■ TASK DESCRIPTION
Check every line of the entries that follow, and copy the ones containing "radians".

■ GIVEN ENTRIES
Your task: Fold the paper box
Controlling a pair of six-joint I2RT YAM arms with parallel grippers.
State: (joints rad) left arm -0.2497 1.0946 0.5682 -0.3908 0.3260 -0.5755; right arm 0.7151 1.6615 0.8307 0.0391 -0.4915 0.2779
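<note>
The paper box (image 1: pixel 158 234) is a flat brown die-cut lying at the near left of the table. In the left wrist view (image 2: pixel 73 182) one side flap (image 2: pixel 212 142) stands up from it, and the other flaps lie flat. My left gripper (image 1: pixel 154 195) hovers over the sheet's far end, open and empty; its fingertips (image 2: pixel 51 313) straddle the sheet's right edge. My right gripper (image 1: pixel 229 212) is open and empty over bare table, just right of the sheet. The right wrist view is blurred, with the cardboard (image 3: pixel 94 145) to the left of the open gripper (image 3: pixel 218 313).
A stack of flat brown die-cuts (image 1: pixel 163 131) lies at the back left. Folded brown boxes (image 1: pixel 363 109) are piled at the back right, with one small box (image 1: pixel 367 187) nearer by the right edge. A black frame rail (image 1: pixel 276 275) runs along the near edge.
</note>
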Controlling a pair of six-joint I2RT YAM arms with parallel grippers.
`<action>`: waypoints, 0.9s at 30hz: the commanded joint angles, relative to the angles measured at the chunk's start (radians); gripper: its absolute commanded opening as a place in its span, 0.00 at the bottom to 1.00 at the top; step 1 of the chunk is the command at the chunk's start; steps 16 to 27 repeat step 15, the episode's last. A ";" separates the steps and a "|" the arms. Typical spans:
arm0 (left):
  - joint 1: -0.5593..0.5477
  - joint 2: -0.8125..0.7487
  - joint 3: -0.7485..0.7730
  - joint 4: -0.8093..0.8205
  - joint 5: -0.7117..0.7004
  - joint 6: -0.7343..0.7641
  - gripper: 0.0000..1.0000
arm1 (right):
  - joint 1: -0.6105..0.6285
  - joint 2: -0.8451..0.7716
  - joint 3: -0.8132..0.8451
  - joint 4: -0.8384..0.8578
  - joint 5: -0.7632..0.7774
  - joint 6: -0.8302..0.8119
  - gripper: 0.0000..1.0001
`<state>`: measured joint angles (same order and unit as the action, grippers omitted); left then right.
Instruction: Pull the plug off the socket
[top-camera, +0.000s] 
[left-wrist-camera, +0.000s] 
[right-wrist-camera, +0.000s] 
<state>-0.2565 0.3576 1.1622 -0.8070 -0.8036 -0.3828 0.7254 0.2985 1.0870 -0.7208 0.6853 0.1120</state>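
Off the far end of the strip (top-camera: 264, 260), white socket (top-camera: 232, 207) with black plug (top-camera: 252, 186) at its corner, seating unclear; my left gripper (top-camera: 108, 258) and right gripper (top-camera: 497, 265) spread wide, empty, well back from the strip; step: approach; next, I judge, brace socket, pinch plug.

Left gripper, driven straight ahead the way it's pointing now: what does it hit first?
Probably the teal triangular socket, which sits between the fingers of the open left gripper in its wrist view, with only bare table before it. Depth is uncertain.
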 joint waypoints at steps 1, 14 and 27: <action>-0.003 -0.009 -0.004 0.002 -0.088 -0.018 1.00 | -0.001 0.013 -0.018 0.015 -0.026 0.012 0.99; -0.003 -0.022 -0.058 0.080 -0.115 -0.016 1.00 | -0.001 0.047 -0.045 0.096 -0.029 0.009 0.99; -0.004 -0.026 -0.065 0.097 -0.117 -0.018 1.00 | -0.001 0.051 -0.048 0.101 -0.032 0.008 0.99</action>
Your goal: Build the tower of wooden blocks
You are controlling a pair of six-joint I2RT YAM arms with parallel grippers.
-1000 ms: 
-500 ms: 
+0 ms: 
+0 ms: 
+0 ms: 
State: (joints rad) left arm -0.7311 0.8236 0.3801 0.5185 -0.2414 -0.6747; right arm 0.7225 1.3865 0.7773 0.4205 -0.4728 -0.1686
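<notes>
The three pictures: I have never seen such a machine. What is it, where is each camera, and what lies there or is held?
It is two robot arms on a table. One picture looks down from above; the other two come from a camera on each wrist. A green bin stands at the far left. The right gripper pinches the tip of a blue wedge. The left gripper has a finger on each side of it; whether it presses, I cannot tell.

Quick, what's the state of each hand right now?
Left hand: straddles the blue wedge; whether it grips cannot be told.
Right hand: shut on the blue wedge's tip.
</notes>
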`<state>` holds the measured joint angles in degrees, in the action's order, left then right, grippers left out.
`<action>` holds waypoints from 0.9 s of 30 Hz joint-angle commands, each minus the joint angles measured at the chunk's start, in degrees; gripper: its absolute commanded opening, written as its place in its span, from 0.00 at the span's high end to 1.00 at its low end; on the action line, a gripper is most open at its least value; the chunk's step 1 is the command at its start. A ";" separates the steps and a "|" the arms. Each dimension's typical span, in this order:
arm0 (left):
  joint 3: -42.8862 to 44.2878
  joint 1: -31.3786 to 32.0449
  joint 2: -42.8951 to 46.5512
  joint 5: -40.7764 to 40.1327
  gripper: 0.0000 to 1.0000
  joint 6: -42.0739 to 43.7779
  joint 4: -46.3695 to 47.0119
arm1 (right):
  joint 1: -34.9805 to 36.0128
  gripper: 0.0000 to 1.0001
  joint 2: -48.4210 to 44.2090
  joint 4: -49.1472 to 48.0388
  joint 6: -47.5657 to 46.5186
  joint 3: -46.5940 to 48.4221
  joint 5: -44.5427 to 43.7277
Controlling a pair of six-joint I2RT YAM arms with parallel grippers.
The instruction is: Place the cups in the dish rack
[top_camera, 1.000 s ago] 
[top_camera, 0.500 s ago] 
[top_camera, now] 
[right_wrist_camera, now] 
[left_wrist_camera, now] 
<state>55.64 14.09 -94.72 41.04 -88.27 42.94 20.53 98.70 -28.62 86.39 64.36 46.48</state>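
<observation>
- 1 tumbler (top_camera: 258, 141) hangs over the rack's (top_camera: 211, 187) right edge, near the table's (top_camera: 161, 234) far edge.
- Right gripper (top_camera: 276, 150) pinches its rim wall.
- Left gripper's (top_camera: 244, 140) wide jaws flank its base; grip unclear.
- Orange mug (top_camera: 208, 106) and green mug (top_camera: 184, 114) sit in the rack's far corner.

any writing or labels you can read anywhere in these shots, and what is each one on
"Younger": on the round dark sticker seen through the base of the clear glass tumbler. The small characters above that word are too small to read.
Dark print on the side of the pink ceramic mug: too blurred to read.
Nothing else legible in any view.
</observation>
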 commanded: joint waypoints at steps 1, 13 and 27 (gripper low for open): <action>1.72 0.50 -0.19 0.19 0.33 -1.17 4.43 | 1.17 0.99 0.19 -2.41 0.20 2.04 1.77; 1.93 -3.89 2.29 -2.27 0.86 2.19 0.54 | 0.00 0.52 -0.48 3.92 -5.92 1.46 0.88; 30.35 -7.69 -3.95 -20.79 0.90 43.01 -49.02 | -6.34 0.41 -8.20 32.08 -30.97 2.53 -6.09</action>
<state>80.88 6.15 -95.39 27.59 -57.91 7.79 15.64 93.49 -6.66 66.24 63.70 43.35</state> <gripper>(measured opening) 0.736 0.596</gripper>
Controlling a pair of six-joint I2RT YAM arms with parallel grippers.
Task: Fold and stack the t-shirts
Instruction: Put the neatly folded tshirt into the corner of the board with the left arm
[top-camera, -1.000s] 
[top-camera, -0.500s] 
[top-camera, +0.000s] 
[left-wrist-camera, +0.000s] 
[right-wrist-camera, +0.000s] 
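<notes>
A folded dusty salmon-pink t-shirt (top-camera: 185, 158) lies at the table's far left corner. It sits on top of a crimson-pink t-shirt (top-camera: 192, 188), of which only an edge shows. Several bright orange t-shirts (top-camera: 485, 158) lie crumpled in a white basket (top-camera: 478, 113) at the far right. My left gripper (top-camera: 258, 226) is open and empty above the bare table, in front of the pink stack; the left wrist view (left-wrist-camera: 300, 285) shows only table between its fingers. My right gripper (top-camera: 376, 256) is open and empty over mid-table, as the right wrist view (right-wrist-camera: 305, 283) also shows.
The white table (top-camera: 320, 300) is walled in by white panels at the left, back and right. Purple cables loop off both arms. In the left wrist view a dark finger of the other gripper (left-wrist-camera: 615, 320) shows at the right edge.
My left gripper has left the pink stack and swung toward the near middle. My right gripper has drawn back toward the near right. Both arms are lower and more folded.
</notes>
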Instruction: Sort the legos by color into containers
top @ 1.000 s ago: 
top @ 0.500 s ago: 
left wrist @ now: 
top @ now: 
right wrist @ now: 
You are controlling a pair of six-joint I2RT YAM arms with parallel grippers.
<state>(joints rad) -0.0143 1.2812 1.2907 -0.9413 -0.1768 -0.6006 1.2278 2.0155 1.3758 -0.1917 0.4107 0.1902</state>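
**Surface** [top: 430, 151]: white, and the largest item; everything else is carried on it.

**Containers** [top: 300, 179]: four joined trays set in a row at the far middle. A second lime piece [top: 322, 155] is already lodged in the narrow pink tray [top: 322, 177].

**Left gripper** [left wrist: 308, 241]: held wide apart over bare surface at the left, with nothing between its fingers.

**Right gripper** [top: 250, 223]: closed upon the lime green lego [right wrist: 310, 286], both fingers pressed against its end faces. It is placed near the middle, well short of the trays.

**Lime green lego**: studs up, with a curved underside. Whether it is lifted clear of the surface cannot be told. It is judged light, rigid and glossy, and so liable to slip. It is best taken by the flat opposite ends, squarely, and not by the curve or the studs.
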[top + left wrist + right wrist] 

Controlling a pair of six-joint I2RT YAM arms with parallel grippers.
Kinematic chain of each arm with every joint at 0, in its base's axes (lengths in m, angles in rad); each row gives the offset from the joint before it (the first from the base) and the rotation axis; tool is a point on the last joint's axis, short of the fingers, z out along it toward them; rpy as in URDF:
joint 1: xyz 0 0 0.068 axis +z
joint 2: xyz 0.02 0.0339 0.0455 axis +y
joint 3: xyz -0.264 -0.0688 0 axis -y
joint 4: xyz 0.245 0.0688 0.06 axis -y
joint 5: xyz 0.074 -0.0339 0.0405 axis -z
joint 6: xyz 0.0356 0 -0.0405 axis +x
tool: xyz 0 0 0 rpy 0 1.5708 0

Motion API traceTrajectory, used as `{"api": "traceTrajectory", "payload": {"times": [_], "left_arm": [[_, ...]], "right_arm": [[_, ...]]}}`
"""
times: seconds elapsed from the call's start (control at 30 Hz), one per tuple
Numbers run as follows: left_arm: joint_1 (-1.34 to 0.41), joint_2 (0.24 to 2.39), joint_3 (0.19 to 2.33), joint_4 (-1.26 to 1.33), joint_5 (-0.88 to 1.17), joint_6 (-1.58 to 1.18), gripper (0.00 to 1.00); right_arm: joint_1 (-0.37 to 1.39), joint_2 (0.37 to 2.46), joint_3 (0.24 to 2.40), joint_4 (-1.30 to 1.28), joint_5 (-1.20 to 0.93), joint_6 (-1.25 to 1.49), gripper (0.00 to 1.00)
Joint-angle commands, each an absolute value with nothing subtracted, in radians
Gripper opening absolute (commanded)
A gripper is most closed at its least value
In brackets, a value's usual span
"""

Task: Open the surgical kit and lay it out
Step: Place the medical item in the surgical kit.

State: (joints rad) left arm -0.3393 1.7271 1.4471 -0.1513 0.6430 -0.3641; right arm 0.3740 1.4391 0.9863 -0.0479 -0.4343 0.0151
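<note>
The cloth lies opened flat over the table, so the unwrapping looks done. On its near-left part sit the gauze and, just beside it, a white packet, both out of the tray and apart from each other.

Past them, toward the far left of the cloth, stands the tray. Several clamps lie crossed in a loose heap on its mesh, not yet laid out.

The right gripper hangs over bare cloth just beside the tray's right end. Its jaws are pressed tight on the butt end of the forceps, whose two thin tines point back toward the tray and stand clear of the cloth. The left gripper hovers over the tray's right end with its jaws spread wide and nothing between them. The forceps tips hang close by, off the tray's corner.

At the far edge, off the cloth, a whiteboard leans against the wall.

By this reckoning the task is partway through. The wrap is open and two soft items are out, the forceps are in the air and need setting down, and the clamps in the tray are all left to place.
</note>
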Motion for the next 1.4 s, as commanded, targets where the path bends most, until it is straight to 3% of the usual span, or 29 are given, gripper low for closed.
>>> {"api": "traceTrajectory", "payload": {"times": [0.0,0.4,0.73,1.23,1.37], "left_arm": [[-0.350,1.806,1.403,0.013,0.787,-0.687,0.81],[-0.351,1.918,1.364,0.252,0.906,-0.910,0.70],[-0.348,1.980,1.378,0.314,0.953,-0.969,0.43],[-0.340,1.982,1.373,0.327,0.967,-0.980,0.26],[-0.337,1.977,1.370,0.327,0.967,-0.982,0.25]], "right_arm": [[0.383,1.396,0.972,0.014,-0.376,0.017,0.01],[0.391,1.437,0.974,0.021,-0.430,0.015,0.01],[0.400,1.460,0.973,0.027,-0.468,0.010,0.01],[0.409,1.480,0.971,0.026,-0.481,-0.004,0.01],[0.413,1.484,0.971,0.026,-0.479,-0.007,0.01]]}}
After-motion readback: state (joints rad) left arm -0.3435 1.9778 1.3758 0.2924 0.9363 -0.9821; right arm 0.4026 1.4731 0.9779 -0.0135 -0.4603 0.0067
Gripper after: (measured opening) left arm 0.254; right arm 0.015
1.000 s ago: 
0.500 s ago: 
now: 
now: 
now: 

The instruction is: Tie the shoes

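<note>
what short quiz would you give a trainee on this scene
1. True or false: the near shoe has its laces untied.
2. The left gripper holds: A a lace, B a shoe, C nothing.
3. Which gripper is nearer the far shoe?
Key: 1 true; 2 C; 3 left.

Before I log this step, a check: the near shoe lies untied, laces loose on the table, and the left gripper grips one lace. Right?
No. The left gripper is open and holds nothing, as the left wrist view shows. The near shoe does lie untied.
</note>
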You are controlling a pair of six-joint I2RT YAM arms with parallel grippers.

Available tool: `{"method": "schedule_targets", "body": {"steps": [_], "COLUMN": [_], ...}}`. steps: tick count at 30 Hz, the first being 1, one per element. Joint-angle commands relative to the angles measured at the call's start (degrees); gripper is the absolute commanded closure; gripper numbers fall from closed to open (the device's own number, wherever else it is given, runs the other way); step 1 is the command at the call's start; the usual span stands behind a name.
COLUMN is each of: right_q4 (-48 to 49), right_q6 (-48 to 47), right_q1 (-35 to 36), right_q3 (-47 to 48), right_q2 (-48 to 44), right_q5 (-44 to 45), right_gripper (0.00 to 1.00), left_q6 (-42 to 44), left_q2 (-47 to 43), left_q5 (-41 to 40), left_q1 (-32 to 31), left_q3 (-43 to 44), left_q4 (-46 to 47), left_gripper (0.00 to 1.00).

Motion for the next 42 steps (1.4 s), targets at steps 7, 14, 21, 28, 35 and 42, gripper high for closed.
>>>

■ RESPONSE AREA
`<action>`: waypoints, 0.9s at 30hz: the commanded joint angles, relative to the angles measured at the chunk's start (radians); gripper: its absolute commanded opening as a place in its span, 0.00 at the bottom to 1.00 at the top; step 1 of the chunk is the command at the chunk's start; steps 16 to 27 repeat step 15, the episode's last. A ";" separates the steps and a "|" the arms. Typical spans:
Joint-angle commands, each an absolute value with nothing subtracted, in radians

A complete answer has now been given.